Source data -

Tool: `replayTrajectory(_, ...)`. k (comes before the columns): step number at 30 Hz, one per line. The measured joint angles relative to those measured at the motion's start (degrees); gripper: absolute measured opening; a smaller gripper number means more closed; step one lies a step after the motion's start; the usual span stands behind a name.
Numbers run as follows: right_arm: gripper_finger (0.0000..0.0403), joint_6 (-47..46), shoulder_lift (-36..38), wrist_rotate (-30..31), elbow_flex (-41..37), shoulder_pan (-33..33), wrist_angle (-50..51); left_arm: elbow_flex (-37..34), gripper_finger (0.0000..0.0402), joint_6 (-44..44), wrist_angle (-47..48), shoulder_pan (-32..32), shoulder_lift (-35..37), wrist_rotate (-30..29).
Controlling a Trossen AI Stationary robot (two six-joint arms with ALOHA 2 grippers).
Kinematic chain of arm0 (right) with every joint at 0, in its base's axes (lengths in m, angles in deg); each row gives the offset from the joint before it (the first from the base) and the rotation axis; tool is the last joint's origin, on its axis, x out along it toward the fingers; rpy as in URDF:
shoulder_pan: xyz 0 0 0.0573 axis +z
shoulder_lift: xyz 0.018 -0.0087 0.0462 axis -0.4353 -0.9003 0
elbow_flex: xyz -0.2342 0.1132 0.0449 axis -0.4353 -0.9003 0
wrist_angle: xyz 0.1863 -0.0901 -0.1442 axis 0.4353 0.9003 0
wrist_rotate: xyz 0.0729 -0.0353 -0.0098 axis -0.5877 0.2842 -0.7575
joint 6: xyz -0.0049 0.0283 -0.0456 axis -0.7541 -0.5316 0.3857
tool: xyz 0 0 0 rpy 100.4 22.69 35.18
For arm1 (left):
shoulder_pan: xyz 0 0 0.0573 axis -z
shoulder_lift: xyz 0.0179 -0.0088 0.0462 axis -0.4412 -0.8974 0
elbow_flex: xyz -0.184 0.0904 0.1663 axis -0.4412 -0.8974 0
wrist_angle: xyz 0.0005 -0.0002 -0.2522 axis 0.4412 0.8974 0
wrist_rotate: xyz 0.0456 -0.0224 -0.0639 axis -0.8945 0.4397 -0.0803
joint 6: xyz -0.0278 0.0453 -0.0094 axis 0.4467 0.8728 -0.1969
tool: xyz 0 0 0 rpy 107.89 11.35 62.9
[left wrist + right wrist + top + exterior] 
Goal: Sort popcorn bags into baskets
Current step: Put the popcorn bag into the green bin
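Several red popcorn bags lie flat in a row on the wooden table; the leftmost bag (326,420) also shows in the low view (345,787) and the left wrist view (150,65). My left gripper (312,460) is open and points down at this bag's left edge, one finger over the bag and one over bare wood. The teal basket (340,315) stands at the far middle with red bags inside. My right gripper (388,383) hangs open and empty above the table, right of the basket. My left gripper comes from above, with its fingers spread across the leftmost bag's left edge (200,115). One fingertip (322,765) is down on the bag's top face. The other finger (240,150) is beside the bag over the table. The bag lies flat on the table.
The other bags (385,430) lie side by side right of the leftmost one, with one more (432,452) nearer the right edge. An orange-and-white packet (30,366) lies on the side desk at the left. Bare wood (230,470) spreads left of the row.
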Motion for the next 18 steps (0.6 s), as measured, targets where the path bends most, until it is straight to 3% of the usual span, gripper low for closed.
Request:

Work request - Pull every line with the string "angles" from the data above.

Answer space -
Tool: `replayTrajectory(_, ...)`. k (comes before the columns): step number at 30 Hz, one per line. The measured joint angles relative to those measured at the motion's start (degrees); gripper: absolute measured opening; a smaller gripper number means more closed; step one lies a step after the motion's start; the usual span stands behind a name.
Kinematic chain of arm0 (right) with every joint at 0, in its base's axes (lengths in m, angles in deg); each row gives the offset from the joint before it (the first from the base) and the rotation axis; tool is the last joint's origin, on its axis, x out along it toward the fingers; rpy as in URDF:

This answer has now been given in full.